Report each line of the listing that carries the word "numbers".
(Source records Opens)
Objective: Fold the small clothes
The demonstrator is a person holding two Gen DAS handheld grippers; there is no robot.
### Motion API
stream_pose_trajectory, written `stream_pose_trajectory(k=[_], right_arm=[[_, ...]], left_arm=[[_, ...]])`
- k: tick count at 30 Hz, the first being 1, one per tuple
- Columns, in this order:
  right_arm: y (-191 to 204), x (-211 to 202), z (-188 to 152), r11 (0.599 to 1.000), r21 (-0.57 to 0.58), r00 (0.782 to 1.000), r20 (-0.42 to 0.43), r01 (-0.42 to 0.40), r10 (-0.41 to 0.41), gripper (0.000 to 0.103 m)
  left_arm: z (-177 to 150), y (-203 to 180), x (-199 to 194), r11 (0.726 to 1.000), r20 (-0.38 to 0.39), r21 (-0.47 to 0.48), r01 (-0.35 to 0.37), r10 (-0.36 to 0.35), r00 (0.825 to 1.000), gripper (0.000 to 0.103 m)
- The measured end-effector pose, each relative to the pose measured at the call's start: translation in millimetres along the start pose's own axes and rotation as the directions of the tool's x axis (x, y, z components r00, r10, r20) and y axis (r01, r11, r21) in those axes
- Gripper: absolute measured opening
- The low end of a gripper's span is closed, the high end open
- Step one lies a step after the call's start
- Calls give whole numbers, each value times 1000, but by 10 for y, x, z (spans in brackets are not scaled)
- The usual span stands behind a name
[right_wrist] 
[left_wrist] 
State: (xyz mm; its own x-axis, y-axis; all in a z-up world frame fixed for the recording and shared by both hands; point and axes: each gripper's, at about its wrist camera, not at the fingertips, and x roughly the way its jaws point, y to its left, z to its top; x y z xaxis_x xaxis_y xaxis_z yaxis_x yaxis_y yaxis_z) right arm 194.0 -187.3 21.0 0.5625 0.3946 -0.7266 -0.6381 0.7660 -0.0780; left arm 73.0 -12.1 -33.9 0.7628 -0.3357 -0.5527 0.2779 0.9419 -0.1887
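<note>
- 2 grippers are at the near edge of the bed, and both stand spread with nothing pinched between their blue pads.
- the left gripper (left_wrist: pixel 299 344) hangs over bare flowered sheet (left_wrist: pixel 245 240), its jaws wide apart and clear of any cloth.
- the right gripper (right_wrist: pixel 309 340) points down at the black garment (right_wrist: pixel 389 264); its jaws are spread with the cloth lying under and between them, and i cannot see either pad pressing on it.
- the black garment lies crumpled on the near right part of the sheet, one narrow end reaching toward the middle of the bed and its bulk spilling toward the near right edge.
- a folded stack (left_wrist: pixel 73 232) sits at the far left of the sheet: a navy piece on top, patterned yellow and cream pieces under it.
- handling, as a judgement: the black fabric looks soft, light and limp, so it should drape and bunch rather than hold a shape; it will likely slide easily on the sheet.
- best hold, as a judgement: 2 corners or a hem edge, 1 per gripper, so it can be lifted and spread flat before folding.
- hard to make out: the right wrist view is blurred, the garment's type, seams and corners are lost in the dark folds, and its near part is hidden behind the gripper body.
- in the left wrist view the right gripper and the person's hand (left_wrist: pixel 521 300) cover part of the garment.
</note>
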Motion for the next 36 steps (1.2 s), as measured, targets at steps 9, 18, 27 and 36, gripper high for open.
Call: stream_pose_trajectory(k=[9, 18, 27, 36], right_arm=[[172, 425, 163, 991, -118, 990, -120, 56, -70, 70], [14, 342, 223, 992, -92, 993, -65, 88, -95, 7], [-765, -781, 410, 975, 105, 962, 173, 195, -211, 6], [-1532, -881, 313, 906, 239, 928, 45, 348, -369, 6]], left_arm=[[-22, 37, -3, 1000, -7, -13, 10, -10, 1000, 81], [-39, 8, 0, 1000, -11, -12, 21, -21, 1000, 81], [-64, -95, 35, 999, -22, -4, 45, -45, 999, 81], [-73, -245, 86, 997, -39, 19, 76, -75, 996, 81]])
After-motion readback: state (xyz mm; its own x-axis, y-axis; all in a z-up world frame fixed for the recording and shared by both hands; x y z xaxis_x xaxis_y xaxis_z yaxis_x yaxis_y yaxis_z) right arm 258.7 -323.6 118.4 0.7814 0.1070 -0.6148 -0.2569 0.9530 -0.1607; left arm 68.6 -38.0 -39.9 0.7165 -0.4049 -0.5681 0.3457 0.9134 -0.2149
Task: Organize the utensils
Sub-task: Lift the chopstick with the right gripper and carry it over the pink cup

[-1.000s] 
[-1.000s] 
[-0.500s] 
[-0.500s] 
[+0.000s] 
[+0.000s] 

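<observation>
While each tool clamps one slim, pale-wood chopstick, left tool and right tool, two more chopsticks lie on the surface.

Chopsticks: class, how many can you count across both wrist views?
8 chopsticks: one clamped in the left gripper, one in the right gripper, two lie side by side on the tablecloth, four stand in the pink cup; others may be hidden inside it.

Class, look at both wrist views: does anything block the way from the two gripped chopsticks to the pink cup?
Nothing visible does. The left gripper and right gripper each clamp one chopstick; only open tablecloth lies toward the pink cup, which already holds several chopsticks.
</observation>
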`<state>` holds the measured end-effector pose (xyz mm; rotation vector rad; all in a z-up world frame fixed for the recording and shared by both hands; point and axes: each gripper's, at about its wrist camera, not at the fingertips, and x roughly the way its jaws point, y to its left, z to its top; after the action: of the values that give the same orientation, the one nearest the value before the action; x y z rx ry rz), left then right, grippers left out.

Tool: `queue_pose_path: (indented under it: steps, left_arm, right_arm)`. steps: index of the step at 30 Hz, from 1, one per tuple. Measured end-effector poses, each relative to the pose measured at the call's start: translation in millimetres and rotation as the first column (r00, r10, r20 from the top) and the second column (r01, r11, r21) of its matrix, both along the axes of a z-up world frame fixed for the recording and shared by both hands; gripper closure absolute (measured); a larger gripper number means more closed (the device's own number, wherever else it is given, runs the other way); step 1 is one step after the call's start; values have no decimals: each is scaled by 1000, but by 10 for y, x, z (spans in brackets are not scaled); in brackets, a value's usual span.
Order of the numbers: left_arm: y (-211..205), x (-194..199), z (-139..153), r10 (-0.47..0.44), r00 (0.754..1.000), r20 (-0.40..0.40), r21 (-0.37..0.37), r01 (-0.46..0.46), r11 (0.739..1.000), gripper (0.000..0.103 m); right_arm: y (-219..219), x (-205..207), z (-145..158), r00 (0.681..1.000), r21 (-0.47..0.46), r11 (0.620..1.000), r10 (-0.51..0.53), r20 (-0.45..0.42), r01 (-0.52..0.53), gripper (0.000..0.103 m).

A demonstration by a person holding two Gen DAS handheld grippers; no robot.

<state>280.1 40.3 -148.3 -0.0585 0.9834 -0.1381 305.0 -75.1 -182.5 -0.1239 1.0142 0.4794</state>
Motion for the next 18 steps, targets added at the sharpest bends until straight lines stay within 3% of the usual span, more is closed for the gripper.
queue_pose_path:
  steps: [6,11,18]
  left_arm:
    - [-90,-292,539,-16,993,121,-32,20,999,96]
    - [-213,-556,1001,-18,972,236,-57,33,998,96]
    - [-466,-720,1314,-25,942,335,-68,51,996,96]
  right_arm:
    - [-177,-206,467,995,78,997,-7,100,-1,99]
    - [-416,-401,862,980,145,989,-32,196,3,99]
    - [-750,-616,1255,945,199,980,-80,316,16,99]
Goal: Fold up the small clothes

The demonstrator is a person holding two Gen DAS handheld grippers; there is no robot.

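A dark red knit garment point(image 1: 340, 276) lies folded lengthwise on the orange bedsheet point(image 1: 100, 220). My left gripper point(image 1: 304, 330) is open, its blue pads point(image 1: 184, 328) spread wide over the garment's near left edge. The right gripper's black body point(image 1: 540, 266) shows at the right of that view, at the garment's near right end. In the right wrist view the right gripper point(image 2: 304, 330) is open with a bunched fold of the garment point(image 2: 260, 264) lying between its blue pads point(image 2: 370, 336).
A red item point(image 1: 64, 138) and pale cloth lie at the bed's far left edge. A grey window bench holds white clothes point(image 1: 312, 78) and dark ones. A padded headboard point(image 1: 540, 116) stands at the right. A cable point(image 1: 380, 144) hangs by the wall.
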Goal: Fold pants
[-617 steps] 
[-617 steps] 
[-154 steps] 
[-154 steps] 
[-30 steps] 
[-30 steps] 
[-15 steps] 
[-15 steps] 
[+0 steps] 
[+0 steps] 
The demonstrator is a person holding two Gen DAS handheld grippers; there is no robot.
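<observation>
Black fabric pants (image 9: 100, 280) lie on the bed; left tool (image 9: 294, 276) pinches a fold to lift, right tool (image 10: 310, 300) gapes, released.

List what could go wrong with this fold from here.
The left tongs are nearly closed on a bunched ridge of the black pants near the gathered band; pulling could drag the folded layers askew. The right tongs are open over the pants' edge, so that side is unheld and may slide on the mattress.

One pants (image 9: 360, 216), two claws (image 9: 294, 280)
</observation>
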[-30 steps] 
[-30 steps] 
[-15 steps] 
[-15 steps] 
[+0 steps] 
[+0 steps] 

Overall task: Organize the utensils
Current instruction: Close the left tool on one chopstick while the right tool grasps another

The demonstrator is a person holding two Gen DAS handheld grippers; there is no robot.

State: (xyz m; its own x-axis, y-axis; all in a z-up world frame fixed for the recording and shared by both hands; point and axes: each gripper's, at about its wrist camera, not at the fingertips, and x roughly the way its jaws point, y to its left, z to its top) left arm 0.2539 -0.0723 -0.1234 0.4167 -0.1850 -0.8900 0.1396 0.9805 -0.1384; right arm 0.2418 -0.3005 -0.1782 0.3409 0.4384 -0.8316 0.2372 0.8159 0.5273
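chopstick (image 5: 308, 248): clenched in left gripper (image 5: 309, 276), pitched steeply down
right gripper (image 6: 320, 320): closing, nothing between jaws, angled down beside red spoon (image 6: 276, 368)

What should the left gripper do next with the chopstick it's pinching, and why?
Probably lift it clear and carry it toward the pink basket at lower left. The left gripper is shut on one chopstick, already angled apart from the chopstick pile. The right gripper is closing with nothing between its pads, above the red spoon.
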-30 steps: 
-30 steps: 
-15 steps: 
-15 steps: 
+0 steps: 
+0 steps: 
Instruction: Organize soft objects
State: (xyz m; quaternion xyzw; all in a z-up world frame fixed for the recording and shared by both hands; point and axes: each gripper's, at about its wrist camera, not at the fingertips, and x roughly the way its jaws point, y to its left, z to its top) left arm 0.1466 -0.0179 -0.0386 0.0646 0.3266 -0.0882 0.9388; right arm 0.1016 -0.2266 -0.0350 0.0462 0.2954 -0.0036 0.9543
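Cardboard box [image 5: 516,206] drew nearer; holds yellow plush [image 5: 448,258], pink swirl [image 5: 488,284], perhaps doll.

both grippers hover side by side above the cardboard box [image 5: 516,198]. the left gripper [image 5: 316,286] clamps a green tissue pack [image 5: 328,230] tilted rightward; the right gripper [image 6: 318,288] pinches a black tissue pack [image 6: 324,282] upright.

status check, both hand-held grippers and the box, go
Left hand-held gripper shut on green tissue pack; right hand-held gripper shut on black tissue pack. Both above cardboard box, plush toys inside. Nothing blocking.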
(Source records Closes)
Task solution:
- Calls give whole numbers, each value times 1000, but by 10 for y, x, z (spans in brackets are not scaled)
Order of the numbers: left_arm: y (-211..205), x (-194..199), z (-139..153), r10 (-0.47..0.44), r00 (0.754..1.000), r20 (-0.40..0.40), r21 (-0.37..0.37), r01 (-0.46..0.46), r11 (0.739..1.000), gripper (0.000..0.103 m); right_arm: y (-219..219), x (-205..207), z (-145..158), r00 (0.681..1.000), r21 (-0.47..0.46), r11 (0.620..1.000), r10 (-0.51..0.53), r20 (-0.45..0.42), r01 (-0.52..0.53), gripper (0.000..0.103 m).

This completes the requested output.